# Successful & Astonishing North American '60's-'90's Singers (no jazz, classical),,,,,,



## Roger Knox (Jul 19, 2017)

For North American rock, pop, blues, country, folk, soul, R&B, etc. this thread celebrates successful & astonishing singers of the '60's-'90's as _singers _-- regardless of their accomplishments as instrumentalists, songwriters, actors, dancers, celebrities, humanitarians, moralists, etc. In the whirr of publicity and commentary sometimes we forget how well they sing. Name one singer with at least three songs they recorded. I'll start with k.d. lang.
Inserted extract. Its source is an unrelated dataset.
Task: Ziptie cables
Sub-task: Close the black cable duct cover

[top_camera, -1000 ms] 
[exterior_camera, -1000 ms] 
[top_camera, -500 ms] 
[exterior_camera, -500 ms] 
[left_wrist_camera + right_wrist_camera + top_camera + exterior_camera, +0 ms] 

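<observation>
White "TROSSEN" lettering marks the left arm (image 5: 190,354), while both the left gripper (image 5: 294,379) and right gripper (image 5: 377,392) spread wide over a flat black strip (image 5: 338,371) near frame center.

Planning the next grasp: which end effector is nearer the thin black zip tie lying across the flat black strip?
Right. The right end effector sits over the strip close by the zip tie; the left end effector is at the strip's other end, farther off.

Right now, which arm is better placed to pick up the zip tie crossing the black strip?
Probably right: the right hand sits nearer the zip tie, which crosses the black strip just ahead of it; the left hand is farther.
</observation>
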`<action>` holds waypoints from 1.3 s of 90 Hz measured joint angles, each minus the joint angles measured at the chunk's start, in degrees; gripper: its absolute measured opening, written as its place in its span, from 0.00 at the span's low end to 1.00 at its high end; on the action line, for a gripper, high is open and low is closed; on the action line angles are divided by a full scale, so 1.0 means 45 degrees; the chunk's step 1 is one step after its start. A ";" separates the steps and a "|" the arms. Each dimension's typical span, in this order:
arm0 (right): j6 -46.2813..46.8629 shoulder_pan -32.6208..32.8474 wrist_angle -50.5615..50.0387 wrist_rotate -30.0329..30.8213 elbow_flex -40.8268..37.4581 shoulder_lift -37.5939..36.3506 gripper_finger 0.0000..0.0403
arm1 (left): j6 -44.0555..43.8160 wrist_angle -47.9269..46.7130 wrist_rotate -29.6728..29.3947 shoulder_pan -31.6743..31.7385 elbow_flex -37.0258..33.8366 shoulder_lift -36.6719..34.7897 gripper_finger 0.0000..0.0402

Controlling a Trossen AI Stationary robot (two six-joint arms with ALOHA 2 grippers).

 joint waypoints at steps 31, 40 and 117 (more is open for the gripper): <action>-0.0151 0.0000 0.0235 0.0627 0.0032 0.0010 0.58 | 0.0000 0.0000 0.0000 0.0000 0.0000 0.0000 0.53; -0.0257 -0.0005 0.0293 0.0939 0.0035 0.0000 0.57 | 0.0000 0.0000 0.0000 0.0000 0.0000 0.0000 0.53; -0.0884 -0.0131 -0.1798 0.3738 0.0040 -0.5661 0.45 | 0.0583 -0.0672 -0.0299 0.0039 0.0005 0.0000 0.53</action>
She applies her big and attractive voice with finesse, humor, and flexibility to country, pop, and blues styles:

Constant Craving
Miss Chatelaine
Crying


----------



## regenmusic (Oct 23, 2014)

Jackson Frank

Milk and honey
You never wanted me
A Stitch in Time


----------



## Roger Knox (Jul 19, 2017)

Linda Ronstadt

Tumbling Dice
Blue Bayou
La Charreada


----------



## Roger Knox (Jul 19, 2017)

regenmusic said:


> Jackson Frank
> 
> Milk and honey
> You never wanted me
> A Stitch in Time


Milk and Honey: Beautiful voice, wonderful yet sad song.


----------